Gas Cooled Fast Reactor: The GFR (Fig. 4) is a variant of the SFR system described above, but employing a gaseous coolant—helium usually being proposed, although CO2 and steam have also been suggested.
The selection of a gaseous coolant avoids some of the difficulties of a two-phase fluid, most notably the sudden increase in reactivity that accompanies coolant boiling (known as the void coefficient).
If helium is adopted, the difficulties associated with a chemically reactive coolant are also avoided, as are problems of corrosion and stress-corrosion.
In addition, the absorption cross-section of helium is lower than liquid metals, providing a harder (higher energy) neutron spectrum, especially compared with sodium.
Finally, higher coolant temperatures are possible compared with liquid metals, and a direct-cycle gas-turbine arrangement is possible, offering high generating efficiency or the possibility of high-temperature process heat.
Unfortunately, the benefits of the GFR also provide some of the greatest technology challenges.
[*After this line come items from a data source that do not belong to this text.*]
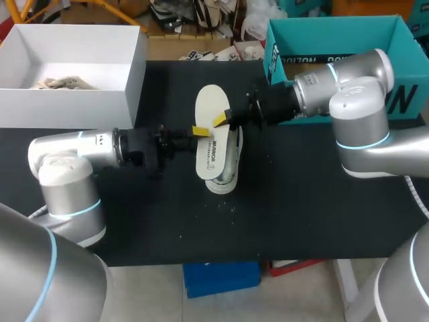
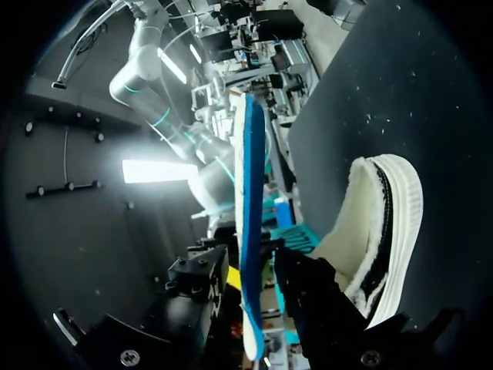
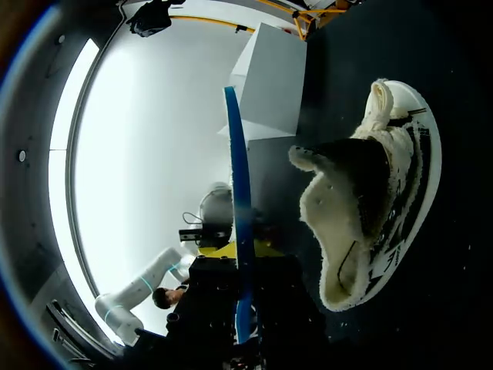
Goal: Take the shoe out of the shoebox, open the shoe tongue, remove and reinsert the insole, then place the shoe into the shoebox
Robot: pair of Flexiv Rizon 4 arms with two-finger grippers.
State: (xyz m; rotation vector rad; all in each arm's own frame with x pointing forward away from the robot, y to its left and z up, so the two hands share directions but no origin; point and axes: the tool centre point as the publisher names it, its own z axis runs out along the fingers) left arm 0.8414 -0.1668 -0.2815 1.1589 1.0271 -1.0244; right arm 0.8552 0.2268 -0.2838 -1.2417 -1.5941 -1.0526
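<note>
Progress stands near the midpoint. The white fleece-lined shoe with black trim (image 1: pixel 231 164) is out of the open white cardboard shoebox (image 1: pixel 67 111) and sits sole-down near the middle of the black desk (image 1: pixel 301 215), well apart from that box. The flat white insole with a blue underside (image 1: pixel 211 141) is out of the shoe and held in the air just above it. Judged from this, removal is done. Reinsertion and the return to the shoebox are not yet done.

Right tool (image 1: pixel 221 121) — clenched on the insole's edge, with the insole passing edge-on between its fingers in its own wrist view (image 3: pixel 240 258). Left tool (image 1: pixel 200 131) sits at the opposite edge. Whether it is grasping the insole or merely alongside cannot be told.

Orientation: the insole's long axis runs from the desk's far side toward the robot, broad face up, its wider end away from the robot — probably the forefoot. The shoe lies parallel beneath it, on the same axis. Which end is the toe cannot be told. A teal cardboard box (image 1: pixel 275 47) stands at the far right.
</note>
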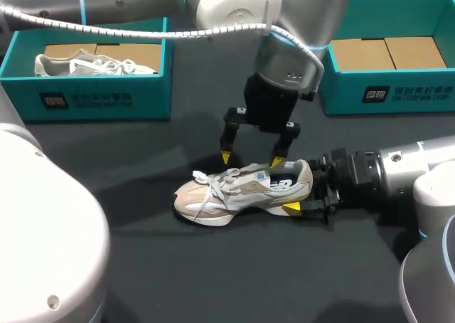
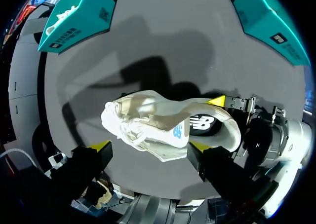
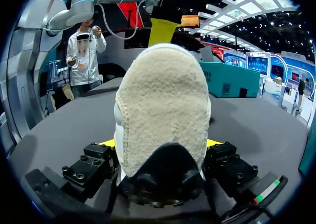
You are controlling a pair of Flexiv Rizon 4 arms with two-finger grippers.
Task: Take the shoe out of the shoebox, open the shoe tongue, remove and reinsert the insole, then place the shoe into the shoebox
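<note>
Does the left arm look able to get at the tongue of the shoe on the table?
Likely yes. The left end effector hangs open just above the shoe, fingers astride its laced top, nothing between. The right end effector is shut on the heel only, off to one side.

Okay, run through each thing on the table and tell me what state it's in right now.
shoe: standing on its sole, heel clamped.
right gripper: shut on the shoe's heel.
left gripper: open, just above the shoe.
left shoebox: open, second shoe inside.
right shoebox: open, no shoe visible in it.
</note>
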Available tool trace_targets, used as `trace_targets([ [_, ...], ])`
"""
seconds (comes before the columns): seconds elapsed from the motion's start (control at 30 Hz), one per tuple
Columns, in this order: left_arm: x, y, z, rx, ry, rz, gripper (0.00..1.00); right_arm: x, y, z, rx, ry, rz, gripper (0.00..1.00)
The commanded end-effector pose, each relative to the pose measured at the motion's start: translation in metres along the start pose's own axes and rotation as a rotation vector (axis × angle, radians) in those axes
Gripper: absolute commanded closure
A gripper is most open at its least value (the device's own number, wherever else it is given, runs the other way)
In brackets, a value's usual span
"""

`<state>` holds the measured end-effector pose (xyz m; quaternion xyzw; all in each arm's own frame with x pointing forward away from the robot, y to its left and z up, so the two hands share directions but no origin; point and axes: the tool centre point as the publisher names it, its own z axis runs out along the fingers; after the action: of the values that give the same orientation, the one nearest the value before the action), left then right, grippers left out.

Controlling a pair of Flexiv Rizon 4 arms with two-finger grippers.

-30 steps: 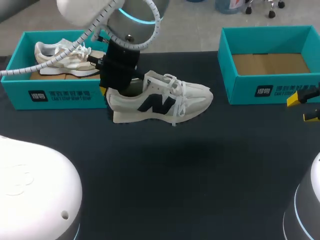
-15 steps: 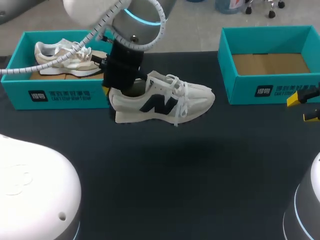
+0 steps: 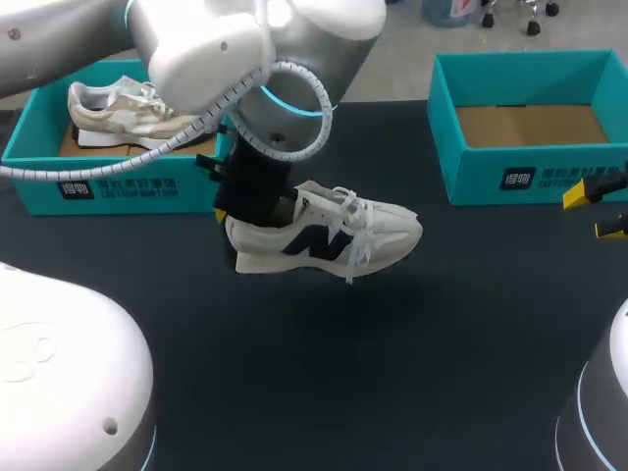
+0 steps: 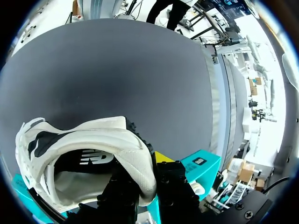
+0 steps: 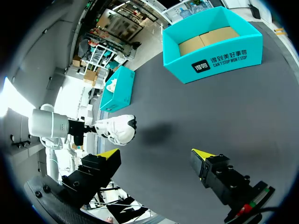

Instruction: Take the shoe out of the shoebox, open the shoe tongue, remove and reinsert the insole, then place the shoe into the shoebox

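A white trainer (image 3: 329, 235) with a dark side emblem and white laces is held clear of the dark worktop (image 3: 392, 373), with its shadow seen on the surface beneath it. It is roughly level, with the toe turned toward the right arm's side. It hangs near the middle of the worktop, just in front of the left shoebox (image 3: 108, 182).

The trainer is gripped at the heel by the left gripper (image 3: 235, 211). In the left wrist view, the padded heel collar is pinched between the two black fingers of that gripper (image 4: 147, 175): one finger is set inside the shoe's opening and the other against the outside of the heel. The dark lining and pale insole of the trainer (image 4: 93, 144) are seen ahead of the fingers.

A second pale trainer (image 3: 118, 108) is lying inside the left shoebox. The right shoebox (image 3: 530, 172), teal like the first, stands well apart at the far right of the worktop, and its brown cardboard floor is exposed.

The right gripper (image 3: 599, 211) is seen at the worktop's right edge, near the right shoebox. In the right wrist view its fingers (image 5: 156, 153) are spread wide apart above the worktop, and the held trainer (image 5: 119, 129) is seen far ahead of them.
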<state>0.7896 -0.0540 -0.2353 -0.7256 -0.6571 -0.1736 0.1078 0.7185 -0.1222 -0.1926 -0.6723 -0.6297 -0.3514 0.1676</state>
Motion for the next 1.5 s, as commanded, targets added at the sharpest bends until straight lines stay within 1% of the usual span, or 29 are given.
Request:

Gases offer relatively poor heat transfer properties.
In thermal reactors this difficulty is mitigated by the massive graphite structures which provide a large thermal inertia, limiting the heating rates during transient events such as a
loss of coolant.
In a fast reactor, where a compact core free from moderating elements is vital, the poor heat transfer characteristics of a gaseous coolant place very severe requirements on the ability of the fuel and structural components to survive extremes of temperature.
The GFR can benefit from the gas-cooled technologies established as part of the HTR and UK gas-cooled reactor programmes, and from elements of the SFR fuel technology which
has also already been established.
However, it is clear from the above that the fuel developed for the SFR (or other metal-cooled fast reactors) will not be adequate for the GFR.
In particular, it seems difficult to imagine that metallic cladding will be adequate for GFRs, or that the decay heat rejection systems from SFRs will be appropriate for GFRs.
Finally, it must be noted that unlike the VHTR, SFR, LFR, and MSR, no experimental or prototype GFR has ever been built.